Well, that was a bunch of prattle, wasn't it? Lol! On the upside, in June I'm planning on starting master makeup artist courses, and  leather working lessons as well. I'm highly obsessed with steampunk, well all the punks really. Don't care if it's cyber, diesel, steam, ect...but steam is by far my favorite. I met a girl who dies leather work, along with costume creation, she's a big cosplayer (not sure if you know what that is), and she agreed to make me a custom leather corset, but only do everything, including punching the Seams for sewing, but will actually allow me to sew it together as a start to seeing if I can actually pull it off.

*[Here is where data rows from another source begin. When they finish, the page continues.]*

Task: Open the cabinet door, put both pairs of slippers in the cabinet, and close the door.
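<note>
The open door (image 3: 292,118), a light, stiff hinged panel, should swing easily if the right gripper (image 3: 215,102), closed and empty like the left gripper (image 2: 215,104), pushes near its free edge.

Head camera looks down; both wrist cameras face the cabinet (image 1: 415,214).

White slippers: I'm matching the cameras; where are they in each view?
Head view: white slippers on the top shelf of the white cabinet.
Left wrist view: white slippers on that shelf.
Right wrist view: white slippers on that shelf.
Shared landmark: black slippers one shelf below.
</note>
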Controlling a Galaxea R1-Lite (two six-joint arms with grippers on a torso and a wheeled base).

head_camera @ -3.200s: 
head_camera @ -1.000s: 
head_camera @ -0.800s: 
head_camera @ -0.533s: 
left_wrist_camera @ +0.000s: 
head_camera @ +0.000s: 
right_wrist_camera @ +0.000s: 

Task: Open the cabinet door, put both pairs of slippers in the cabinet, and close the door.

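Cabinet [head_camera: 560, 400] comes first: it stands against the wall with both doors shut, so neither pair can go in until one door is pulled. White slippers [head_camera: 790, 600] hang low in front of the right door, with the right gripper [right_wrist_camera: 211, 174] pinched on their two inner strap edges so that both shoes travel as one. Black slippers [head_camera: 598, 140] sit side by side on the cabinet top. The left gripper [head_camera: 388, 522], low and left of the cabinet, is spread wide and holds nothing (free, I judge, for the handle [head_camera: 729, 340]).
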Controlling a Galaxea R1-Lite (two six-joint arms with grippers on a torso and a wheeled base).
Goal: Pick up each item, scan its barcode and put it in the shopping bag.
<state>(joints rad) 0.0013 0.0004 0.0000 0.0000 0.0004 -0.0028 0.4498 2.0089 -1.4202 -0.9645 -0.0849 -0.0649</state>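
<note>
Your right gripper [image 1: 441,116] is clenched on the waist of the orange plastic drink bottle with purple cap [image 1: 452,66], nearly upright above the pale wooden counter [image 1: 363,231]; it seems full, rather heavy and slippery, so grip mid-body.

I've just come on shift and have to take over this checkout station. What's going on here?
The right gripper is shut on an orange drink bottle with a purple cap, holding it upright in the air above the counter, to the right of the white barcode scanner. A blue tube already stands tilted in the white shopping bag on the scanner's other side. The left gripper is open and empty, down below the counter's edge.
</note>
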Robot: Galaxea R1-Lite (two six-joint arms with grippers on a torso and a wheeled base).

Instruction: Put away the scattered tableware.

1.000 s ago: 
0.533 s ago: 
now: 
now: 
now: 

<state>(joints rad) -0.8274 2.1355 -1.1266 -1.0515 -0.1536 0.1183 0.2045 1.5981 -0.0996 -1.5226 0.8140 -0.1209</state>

So, I basically have a ridiculously busy plan to take classes and become certified in things I'm not even sure I can do, but damn it Avy, I'm determined. I need to get busy on figuring out what I'm going to do besides physical therapy, which is almost over, and becoming a permanent fixture of my couch. But then having the few wks like I've just had makes me worry what if it happens again. Whatever. That's my plan, and I'm excited. Wow, just more prattle huh? Lol! Guess all this non communication took it's toll and I need to get it all out, and you're the poor soul I'm unleashing it on. Sorry. 

What's new with you Avs? Gotta be something going on I missed!


amcdaniel76
Well, it's like my app didn't even register the updates. Never showed an upload, nor my little orange bit and new symbol. But it registered your reply to my comment from way back in February, so when I went to go put it back to ch 11, I was like HEY BONUS, but it was like being super excited and really irritated because I wasn't sure how long ago I really could have read them. And I kept falling asleep and couldn't get through it (a stroke disability thing, not your chapters. Realized that sounded bad) and was getting irritated with myself because all I wanted was to read the chapters! 

Finally finished today. Loved! Ok, I wasted to much time typing gibberish. Sorry. My arm is just done for now, but i loved then so very vert much.


amcdaniel76
Ugh. If only I could know what Dante us thinking! As I'm sure Chris has felt a million times the same as me. I'm just ready to not cry. But I'm impatient and we know this. I'll suffer because once their happy I know it'll have been so worth all the tears and pain I've gone through. Sounds like it's my relationship, don't i? Smh. Great chapters.